## Data to examine:
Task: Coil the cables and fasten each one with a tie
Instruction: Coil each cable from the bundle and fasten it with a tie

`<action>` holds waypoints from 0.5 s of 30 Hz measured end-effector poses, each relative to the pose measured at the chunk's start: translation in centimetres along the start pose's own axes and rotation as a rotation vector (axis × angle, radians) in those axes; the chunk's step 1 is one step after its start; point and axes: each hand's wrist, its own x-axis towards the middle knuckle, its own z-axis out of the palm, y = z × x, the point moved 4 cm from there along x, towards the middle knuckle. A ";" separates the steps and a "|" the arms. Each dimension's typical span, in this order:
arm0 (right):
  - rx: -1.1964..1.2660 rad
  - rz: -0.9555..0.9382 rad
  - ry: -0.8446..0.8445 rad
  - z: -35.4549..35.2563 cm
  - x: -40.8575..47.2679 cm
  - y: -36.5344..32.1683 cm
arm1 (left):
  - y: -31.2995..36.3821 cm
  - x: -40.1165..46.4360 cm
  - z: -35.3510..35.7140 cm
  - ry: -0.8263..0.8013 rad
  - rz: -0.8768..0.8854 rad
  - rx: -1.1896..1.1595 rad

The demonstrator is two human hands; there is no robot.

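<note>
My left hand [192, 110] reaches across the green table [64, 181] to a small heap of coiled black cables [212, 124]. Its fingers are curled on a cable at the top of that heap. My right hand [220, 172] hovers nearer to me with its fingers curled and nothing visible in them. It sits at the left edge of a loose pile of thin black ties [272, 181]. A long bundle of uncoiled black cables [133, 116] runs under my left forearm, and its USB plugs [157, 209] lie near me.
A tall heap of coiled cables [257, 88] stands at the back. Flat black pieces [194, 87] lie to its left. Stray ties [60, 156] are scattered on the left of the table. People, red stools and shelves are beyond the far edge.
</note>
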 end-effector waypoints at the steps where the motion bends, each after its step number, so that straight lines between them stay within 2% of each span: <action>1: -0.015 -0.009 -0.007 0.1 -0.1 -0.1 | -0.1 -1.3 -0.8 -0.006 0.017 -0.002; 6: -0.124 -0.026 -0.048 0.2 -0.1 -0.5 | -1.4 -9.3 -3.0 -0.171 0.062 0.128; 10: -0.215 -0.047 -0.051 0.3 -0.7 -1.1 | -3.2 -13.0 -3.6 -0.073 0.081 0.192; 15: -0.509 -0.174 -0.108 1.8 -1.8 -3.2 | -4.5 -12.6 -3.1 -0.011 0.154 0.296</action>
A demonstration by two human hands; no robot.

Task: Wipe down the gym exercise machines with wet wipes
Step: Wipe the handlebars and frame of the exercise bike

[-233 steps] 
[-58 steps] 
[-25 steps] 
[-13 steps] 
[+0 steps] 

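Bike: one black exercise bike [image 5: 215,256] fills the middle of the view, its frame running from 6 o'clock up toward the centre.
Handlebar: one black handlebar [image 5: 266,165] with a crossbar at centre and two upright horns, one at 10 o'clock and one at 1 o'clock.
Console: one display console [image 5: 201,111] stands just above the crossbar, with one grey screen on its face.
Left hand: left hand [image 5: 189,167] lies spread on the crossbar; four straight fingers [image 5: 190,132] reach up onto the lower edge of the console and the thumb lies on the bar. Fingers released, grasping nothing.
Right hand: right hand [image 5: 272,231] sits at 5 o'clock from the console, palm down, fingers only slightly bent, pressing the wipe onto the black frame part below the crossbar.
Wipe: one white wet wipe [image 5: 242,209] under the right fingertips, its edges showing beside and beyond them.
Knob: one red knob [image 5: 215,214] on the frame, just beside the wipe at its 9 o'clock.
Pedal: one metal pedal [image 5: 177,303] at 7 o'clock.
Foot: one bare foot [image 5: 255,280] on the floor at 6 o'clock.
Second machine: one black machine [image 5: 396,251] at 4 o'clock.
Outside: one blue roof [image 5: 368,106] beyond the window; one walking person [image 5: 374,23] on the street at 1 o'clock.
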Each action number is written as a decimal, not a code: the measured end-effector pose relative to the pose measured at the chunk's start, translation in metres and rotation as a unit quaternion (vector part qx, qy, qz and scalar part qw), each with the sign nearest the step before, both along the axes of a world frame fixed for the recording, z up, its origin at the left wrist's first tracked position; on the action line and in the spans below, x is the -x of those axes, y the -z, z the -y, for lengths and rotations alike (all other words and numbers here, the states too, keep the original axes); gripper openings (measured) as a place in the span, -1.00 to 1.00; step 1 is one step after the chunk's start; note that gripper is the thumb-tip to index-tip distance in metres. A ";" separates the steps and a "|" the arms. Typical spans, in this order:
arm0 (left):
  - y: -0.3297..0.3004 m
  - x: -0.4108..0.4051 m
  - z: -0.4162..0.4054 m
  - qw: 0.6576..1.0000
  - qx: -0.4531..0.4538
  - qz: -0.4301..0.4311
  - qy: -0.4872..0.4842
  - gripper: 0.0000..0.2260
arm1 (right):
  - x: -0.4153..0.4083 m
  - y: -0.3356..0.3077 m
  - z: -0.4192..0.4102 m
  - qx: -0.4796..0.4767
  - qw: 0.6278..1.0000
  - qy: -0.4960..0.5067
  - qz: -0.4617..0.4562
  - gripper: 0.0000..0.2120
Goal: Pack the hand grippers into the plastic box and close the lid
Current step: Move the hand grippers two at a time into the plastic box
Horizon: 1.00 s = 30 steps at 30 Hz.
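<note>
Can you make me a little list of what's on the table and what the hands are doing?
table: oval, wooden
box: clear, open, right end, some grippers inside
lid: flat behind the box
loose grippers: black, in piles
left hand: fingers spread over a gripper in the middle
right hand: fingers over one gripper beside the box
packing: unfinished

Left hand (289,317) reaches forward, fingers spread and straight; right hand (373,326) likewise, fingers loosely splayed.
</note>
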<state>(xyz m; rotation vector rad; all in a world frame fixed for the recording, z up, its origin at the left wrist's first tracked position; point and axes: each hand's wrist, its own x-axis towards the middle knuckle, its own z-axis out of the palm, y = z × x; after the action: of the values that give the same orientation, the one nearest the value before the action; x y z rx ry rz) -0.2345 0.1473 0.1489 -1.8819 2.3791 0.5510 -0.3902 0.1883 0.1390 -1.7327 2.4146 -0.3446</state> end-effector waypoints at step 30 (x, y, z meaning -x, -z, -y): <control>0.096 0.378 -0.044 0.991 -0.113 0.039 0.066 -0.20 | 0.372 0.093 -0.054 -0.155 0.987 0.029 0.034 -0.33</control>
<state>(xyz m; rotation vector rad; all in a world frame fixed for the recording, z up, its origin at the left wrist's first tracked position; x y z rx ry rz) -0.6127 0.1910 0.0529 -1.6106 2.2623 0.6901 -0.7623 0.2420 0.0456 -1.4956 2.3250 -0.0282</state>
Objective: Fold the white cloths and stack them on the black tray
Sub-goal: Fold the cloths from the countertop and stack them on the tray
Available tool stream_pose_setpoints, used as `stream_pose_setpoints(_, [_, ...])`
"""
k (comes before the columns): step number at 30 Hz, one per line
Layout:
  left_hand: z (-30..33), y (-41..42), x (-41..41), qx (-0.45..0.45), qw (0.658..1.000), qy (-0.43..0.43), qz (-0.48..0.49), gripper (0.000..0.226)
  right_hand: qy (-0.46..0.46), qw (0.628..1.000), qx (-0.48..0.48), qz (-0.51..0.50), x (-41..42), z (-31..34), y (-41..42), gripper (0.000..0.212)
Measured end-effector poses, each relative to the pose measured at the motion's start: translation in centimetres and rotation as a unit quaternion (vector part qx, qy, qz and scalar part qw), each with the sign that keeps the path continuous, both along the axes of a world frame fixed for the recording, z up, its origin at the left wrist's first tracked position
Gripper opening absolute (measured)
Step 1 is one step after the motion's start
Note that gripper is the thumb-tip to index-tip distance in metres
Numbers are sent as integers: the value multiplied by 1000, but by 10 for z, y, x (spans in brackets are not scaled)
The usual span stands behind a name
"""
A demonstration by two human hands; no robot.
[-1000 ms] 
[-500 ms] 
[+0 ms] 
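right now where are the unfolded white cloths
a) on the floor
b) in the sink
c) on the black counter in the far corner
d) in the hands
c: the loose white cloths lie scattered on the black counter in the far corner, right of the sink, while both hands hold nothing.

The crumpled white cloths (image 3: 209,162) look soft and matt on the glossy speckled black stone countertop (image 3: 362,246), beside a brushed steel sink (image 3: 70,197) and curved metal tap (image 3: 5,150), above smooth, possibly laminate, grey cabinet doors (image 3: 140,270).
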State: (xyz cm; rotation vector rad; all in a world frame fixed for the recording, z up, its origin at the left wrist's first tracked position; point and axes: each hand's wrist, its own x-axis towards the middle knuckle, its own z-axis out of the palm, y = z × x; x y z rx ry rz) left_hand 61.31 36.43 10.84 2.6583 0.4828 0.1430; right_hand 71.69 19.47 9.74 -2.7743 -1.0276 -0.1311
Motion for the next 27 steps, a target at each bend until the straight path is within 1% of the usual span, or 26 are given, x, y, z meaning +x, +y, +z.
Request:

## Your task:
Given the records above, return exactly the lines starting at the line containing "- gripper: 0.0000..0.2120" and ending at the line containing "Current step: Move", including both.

## Solution for this task:
  - gripper: 0.0000..0.2120
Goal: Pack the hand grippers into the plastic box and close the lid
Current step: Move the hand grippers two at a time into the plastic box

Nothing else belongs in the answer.